My class is all about viewing and discussing "dirty pictures" -- the
explicit side of human sexual expression -- and analyzing what we think
they say about our culture, our fantasies, our prohibitions. Pornography is
surely one of the richest anthropological digs I've ever pored over. With
its underground, censored status, erotica reflects the most fascinating
nuances of our history and our image of ourselves. Porn, compared to the
more highly esteemed forms of cinema and fine art, is genuinely raw; its
typical lack of what we call "good production values" is one of the most
telling things about it. Plus, it has its own values, which frequently spit
at the hypocrisy and delusions of polite society.

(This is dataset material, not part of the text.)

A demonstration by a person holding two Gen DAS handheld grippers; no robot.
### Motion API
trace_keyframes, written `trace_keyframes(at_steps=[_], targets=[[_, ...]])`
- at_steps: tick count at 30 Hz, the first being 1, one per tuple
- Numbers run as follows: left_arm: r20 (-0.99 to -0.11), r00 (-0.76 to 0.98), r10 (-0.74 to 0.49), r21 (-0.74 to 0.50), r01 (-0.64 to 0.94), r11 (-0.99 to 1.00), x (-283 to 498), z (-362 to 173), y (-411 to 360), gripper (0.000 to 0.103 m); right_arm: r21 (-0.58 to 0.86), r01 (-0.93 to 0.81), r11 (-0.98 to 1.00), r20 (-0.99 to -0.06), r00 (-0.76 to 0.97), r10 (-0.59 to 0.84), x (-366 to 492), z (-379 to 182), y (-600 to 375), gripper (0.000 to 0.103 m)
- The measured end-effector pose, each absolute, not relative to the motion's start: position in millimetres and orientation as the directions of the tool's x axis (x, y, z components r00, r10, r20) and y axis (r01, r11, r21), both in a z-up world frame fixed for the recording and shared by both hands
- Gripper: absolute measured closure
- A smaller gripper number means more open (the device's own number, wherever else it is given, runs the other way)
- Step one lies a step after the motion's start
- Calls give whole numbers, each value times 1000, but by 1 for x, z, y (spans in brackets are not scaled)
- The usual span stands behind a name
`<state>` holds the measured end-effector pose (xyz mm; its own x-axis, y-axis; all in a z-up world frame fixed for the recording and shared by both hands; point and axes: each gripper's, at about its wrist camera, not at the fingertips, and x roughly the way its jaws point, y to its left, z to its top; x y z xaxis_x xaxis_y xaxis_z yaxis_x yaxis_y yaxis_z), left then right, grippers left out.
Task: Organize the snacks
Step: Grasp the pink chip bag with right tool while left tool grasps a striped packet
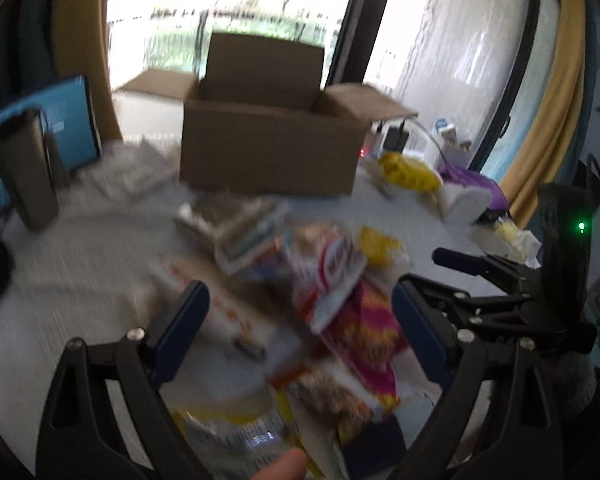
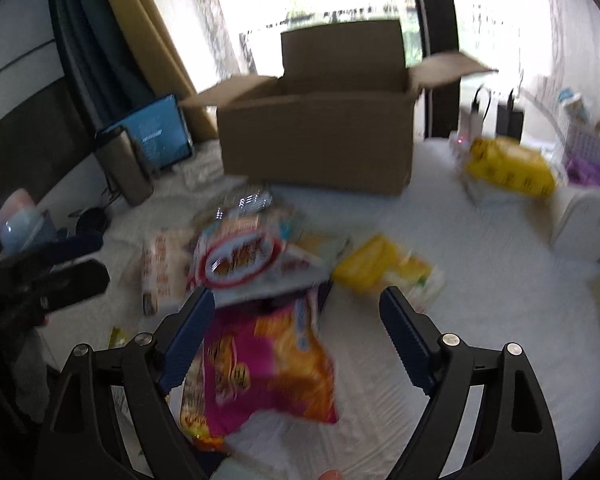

I know most folks don't think of pornography from a scholar's point of view
-- I wasn't any different when I was first introduced to it. When most
young people first discover "dirty pictures," be it at the bottom of our
parents' bureau drawer or handed around the elementary school playground,
we usually react with shock or titillation, sometimes with disgust or
yearning. This is a heady emotional cocktail, not the studied distance of
an analyst speculating on what this specimen says about our world.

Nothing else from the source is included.